### What the exercise asks
Output the full listing verbatim.

### Material provided
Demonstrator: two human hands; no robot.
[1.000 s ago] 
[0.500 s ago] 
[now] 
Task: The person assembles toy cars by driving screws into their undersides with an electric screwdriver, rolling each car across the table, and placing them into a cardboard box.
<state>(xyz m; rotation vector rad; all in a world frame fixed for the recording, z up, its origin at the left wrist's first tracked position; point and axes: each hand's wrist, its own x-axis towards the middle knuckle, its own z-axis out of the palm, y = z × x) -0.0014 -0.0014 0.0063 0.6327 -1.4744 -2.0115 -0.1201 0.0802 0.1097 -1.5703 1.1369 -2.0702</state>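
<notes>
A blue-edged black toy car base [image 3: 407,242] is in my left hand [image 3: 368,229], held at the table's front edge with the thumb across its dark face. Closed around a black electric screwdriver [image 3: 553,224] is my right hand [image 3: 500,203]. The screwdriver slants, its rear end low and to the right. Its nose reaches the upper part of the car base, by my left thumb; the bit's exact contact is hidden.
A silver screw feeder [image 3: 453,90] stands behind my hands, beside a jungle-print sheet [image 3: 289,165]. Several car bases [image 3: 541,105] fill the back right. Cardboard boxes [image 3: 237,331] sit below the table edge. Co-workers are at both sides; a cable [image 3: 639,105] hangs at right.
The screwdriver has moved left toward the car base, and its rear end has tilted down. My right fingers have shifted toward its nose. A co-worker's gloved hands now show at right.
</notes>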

### Solution below
Demonstrator: two human hands; no robot.
[1.000 s ago] 
[0.500 s ago] 
[now] 
Task: The person assembles toy cars by driving screws into their undersides with an electric screwdriver, rolling each car across the table, and placing them into a cardboard box.
<state>(xyz m; rotation vector rad; all in a world frame fixed for the recording, z up, its origin at the left wrist's first tracked position; point and axes: each hand's wrist, its own x-axis towards the middle knuckle, its own z-axis out of the palm, y = z × x) -0.0014 -0.0014 0.0063 0.6327 -1.4744 -2.0115 -0.1201 0.0802 0.1097 -1.5703 1.1369 -2.0702</state>
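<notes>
A blue-edged black toy car base [image 3: 407,242] is in my left hand [image 3: 368,229], held at the table's front edge with the thumb across its dark face. Closed around a black electric screwdriver [image 3: 553,224] is my right hand [image 3: 500,203]. The screwdriver slants, its rear end low and to the right. Its nose reaches the upper part of the car base, by my left thumb; the bit's exact contact is hidden.
A silver screw feeder [image 3: 453,90] stands behind my hands, beside a jungle-print sheet [image 3: 289,165]. Several car bases [image 3: 541,105] fill the back right. Cardboard boxes [image 3: 237,331] sit below the table edge. Co-workers are at both sides; a cable [image 3: 639,105] hangs at right.
The screwdriver has moved left toward the car base, and its rear end has tilted down. My right fingers have shifted toward its nose. A co-worker's gloved hands now show at right.
</notes>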

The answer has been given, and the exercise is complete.